In the past few weeks, the lesson has been prune! prune! prune!
I’m thinking in particular of two plants: wallflower and lavatera. They’re gorgeous, flamboyant, and flagrant in their willingness to hog all the space. In one spot, I have one of each right next to each other, duking it out for survival.
The Internet, that source of all knowledge, assures me I can cut them back…in the fall. Now, though, I’m at least allowed to remove the spent blooms, so I’ve been doing that, though I manage to snip away at some of the crazy growth as I do so.
I’m not worried about it. I can’t seem to kill these guys.

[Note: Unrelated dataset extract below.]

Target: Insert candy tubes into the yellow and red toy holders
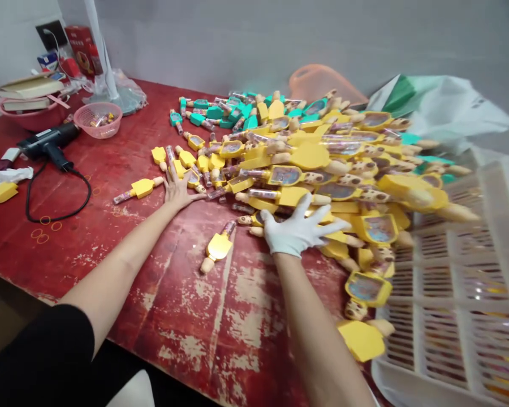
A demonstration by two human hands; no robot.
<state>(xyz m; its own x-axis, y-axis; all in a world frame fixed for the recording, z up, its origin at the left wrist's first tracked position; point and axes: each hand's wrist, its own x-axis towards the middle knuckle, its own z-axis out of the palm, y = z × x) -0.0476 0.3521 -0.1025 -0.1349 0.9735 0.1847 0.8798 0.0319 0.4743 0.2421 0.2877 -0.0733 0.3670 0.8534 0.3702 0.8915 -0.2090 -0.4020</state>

Indoors, I am pruning as well. We just took a big load of stuff to Goodwill. I’m selling items I no longer need or want. There’s the spinning wheel I bought when I thought I would spend evenings in front of the television, spinning my hair into gold or something like that. There’s the camcorder I bought to film the yoga videos I’ve never made.
I’m “unfollowing” a lot of pages and people on Facebook, and I’ve even unfriended a few people. It’s not personal. I just tend to spend too much time there, and/or I get too upset by what I see. I need to protect my mood in order to write.
Bit by bit, I am confessing to myself that I am not going to accomplish everything in this life I set out to do. It’s time to scale back, to prune away what keeps me from doing what really matters to me: writing books.
“We’re getting older,” a friend of mine tells me. “We just can’t do it all.”
So I cut back. I prune. And, like the wallflower and lavatera, I won’t die from it.